Wherever you look, there is no shortage of statistics or analysis pointing to the global explosion in data growth. According to CSC Insights, data production is expected to be 44 times greater in 2020 than it was in 2009, with business data volumes doubling globally every 1.2 years.
However, the problem in making the most of this increasingly valuable asset is not the larger volume of data but the complexity of getting most value from it. Most of this growth is from new forms of data – such as social media content, images, video and sensor data – often generically categorised as 'unstructured' data, because they don't follow a neat row-and-column format typically used for storing and analysing data.
Additionally, the optimal value of these complex sources can only be realised from the application of new, unfamiliar types of analysis.
Not surprisingly, companies are reacting to these dramatic changes, to take advantage of this tremendous opportunity for business improvement. As a result, big data is moving decisively to the top of the boardroom agenda.
However given the complexity of the topic action taken is often haphazard, without a clear direction or strategy, resulting in lost opportunities and a slow realisation of potential benefits.
A recent Teradata poll of European companies found that almost one half (47%) are already running big data projects or plan to within the next two years. And momentum is growing – even through governmental support - for example, the European Commission is funding a Big Data Public Private Forum (BIG) designed to engage all stakeholders in advancing the big data debate.
In the US, larger firms have advanced even more rapidly. In 2009 there were only a small number of big data projects, worth just $100 million, yet today more than 90 per cent of Fortune 500 companies have some type of big data initiative underway.
Given that the growth in data is predominantly driven by new 'unstructured' data sources, there is also a significant impact on the methods employed to store and analyse this asset. This is mirrored by the growing interest in new storage frameworks, especially open source solutions, such as Hadoop.
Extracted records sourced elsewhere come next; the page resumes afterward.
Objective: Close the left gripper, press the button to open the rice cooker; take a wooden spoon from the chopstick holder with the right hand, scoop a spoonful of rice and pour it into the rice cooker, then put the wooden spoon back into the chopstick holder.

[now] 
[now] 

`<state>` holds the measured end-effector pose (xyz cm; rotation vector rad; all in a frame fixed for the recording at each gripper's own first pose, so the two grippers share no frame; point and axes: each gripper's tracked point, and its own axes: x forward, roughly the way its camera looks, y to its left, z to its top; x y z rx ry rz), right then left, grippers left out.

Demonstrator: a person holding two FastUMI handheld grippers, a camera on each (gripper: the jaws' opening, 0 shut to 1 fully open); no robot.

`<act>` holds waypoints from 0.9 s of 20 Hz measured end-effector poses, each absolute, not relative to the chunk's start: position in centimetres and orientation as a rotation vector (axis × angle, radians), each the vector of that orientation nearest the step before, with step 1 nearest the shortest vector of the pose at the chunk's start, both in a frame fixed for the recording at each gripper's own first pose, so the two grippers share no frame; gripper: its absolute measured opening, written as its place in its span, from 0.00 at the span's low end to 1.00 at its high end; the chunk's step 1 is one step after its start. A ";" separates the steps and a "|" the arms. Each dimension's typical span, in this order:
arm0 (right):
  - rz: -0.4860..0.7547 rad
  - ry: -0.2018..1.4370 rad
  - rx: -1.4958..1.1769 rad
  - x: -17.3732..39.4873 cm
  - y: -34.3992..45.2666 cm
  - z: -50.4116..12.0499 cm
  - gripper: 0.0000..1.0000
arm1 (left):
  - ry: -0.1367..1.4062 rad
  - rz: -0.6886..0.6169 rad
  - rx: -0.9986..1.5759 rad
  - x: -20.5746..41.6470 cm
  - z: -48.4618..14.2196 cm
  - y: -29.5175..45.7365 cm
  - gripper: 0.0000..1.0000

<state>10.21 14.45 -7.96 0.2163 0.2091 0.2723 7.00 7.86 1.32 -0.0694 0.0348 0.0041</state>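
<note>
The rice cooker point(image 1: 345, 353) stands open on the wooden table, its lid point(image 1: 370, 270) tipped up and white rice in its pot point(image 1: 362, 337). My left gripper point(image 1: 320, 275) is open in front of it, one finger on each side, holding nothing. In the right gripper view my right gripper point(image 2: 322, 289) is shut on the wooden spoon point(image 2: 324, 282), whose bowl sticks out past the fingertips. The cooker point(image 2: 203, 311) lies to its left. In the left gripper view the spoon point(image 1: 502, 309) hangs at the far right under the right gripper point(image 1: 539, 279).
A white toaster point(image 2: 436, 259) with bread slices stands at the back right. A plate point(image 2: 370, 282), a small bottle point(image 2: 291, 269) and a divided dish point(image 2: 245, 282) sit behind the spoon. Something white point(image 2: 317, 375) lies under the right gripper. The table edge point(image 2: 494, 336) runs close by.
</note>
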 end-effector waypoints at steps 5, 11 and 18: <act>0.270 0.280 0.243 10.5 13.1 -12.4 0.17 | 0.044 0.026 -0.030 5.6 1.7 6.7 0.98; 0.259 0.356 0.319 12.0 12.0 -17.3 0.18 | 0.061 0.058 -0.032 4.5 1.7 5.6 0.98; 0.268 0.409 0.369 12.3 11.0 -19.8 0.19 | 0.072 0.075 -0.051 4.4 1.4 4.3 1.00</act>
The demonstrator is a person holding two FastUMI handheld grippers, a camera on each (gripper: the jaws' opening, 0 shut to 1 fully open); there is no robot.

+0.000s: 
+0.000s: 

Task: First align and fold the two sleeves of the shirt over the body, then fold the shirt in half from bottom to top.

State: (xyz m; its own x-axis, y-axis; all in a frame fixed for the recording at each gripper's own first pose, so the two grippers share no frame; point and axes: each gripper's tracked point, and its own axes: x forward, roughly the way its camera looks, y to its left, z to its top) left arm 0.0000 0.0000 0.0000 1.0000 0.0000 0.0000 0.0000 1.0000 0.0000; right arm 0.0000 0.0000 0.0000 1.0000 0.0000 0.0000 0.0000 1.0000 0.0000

Hadoop – moving beyond experimentation
As a first step in big data, many businesses have embarked on an exploration of Hadoop, attracted by the concept of downloading free open-source software on low-cost commodity servers to improve their ability to effectively analyse data within the business.
Yet this approach is not without risk. First, to start with the solution is to look through the wrong end of the telescope. Instead, the organisation should first consider the business problems to be addressed and then outline an appropriate response.
Second, any development should be subject to rigorous and continuous analysis as to whether it is working and fit for purpose as the best solution to the problem.
Having said that, Hadoop does offer a number of unique benefits to the business. As a large distributed file system, it allows the organisation to acquire and store large volumes of semi-structured and unstructured data cost-effectively. As a result, it is increasingly being perceived as a highly-efficient long-term data storage platform.
Hadoop is also an efficient way of sequentially processing files. This is especially valuable for pre-processing tasks such as preparing web logs for loading into a data warehouse.
However, as a traditional batch process tool, Hadoop is less efficient than a traditional data warehouse in handling queries requiring data across different files, and can only support a small number of user queries at a given time.
So where does that leave us? Those businesses implementing Hadoop typically find it quick and easy to store massive volumes of different data types and do much of the initial data manipulation and preparation required. However, they quickly recognise the limitations of running analytics in this environment – the truth is that there is no single silver bullet for the wide variety of analytics needed today.